Messy Data? These Tools May Help Clean It Up

by Drew Skau 2 years ago Filed Under: Data

As we recently wrote, one downside to the big open data movement is that many data providers don’t put it into good formats. When that happens, there are several tools and methods that are good for cleaning the data.

Find and Replace
The most basic of these tools is find and replace in any text editor. With some carefully crafted replacements, it is possible to get data fairly clean and into a good format. Look for patterns and repetition in a file. Work around the parts that don’t repeat, and use the existing structure of the data to your advantage.

Regular Expressions
Sometimes you see patterns in a file, but there aren’t exact character matches. In cases like this, Regular Expressions or regexes, are a great tool. One example where regexes would be useful is the following JSON excerpt where there are county names in quotes:

{
	2010: 10,
	2011: 5,
	2012: 4,
	County: "8762"
},
{
	2010: 0,
	2011: 1,
	2012: 0,
	County: "Alexander"
},
{
	2010: 0,
	2011: 0,
	2012: 0,
	County: "0913"
},
{
	2010: 0,
	2011: 3,
	2012: 0,
	County: "Anson"
},

This is a manufactured example, but let’s say that you wanted to replace the numerals in quotes with the word “Unknown” to indicate that the county name is missing. With normal find and replace, each numeral would have to be done manually, but regexes can find the pattern that we see. The regex to find a set of numerals in quotes would be:

"[0-9]*"

The quotes are treated as is when searching and are important so that we don’t also match all of the other numerals in the file. The brackets indicate a single character that will match any character defined within the brackets, and the asterisk indicates that match can be repeated for many characters. The replace string should be:

"Unknown"

The easiest way to use regexes is probably to use a text editor that supports them in the find and replace function. Sublime Text 2 is a great cross platform editor that can find and replace using regexes across multiple files simultaneously. For more information, and tutorials on how to use regexes, Regular-Expressions.info has some good resources, and some quick searching can find other tutorials.

Spreadsheets
Text editors, find and replace, and regexes are powerful tools for manipulating data, but sometimes you need the ability to calculate or perform operations on a per-column basis. For this, any spreadsheet software is the tool to turn to. Spreadsheets offer the capability to easily sort data, calculate new columns, move and delete columns, and aggregate data. One of the major advantages of a spreadsheet is the ability to do math and logic with the existing values.

Data Wrangler
Another tool to accomplish many of these tasks is Data Wrangler by the Stanford Visualization Group. Data Wrangler is a fantastic interface that can automatically find patterns in your data based on things you select, and it automatically makes suggestions of what to do with those patterns. It also learns over time, so it is constantly improving the suggestion system; the more people that use it, the better it will get. The best way to get started with it is to watch their intro video.

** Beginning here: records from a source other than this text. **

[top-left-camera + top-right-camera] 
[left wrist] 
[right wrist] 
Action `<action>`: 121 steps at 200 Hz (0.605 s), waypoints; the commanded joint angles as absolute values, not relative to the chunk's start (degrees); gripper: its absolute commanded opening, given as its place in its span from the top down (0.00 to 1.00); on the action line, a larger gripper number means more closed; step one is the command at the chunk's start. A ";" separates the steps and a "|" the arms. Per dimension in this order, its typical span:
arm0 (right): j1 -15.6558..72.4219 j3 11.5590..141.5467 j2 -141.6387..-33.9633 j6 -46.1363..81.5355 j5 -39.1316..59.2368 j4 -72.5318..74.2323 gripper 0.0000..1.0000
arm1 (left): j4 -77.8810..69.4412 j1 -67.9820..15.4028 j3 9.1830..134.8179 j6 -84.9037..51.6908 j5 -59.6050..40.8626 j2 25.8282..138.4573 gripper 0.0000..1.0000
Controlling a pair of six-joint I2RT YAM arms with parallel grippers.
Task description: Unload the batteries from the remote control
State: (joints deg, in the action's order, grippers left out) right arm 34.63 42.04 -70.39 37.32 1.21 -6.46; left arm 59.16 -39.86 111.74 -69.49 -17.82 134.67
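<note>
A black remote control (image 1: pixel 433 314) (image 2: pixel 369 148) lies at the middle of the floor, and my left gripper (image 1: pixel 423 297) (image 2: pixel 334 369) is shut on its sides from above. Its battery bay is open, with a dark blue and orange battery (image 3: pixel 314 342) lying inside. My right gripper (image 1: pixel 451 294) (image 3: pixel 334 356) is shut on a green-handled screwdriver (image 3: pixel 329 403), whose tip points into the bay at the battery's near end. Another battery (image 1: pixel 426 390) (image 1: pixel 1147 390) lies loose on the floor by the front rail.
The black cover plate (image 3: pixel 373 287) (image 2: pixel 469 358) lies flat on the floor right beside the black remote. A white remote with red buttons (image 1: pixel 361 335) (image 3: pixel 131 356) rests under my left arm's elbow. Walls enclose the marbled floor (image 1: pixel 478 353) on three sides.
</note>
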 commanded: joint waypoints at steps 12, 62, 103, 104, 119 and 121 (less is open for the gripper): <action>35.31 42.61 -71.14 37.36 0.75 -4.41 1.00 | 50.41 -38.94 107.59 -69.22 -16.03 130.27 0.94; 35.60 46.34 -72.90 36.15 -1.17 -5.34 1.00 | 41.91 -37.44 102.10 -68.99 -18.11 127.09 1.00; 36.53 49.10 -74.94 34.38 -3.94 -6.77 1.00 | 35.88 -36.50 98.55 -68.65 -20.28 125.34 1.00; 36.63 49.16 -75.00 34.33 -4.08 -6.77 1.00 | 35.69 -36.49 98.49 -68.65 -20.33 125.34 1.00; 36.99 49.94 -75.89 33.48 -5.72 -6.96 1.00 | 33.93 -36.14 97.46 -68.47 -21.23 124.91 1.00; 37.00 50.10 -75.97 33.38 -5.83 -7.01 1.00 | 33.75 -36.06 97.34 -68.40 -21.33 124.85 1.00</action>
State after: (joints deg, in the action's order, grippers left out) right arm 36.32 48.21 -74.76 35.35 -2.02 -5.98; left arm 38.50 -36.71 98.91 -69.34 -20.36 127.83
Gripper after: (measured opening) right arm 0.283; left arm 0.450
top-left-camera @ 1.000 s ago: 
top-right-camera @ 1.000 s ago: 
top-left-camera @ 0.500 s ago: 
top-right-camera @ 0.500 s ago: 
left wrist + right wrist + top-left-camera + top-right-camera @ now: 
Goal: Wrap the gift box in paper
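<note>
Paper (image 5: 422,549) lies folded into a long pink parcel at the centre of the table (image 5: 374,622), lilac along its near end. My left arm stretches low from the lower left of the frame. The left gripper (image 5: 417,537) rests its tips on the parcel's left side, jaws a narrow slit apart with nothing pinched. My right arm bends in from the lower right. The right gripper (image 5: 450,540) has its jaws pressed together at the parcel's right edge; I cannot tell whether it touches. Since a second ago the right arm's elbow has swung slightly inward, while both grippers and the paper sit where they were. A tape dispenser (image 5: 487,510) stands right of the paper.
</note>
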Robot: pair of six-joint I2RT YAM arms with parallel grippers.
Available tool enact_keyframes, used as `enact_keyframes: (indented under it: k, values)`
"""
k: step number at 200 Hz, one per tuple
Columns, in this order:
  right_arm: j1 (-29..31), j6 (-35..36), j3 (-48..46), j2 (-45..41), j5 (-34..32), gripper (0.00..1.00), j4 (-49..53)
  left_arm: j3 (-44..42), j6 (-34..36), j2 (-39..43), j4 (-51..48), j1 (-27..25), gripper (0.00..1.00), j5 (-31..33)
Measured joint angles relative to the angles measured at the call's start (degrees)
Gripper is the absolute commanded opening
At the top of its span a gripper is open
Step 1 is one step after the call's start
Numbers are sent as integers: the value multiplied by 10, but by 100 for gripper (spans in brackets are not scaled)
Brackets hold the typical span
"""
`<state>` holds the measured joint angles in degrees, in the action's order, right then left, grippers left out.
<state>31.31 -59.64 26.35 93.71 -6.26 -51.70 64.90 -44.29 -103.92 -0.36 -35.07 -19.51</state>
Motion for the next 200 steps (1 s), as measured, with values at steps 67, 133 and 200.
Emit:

Data Wrangler is also great for really large data sets. You can use the GUI on a small subset of your data, and then use the generated scripts to run later on the full set. This lets you deal with huge quantities of data that are beyond the capacity of many text editors and spreadsheet programs.

Flow
Each of these tools has overlap: Data Wrangler and spreadsheets can both do column operations easily. Text editors and spreadsheets can both use find and replace. All of them can use some form of regexes to find structural patterns in the data. Each tool may have a better interface for doing a certain operation though, so picking the right one for each step can simplify your life.

Often times, a combination of all of these tools is the best way to clean your data. Copying and pasting between spreadsheets and text editors is fairly easy to do, and can help you optimize the steps to do them in the most efficient tool.

There are more complex tools for doing data cleaning and validation, and if you are dealing with intensely serious data that people’s lives depend on, it is probably wise to go with those options. But the majority of us just need to fix some crummy formatting or dirty data, and for that, a piecemeal suite of tools is often the most efficient.

 
Drew Skau is a cleansed PhD Computer Science Visualization student at UNCC, with an undergraduate degree in Architecture.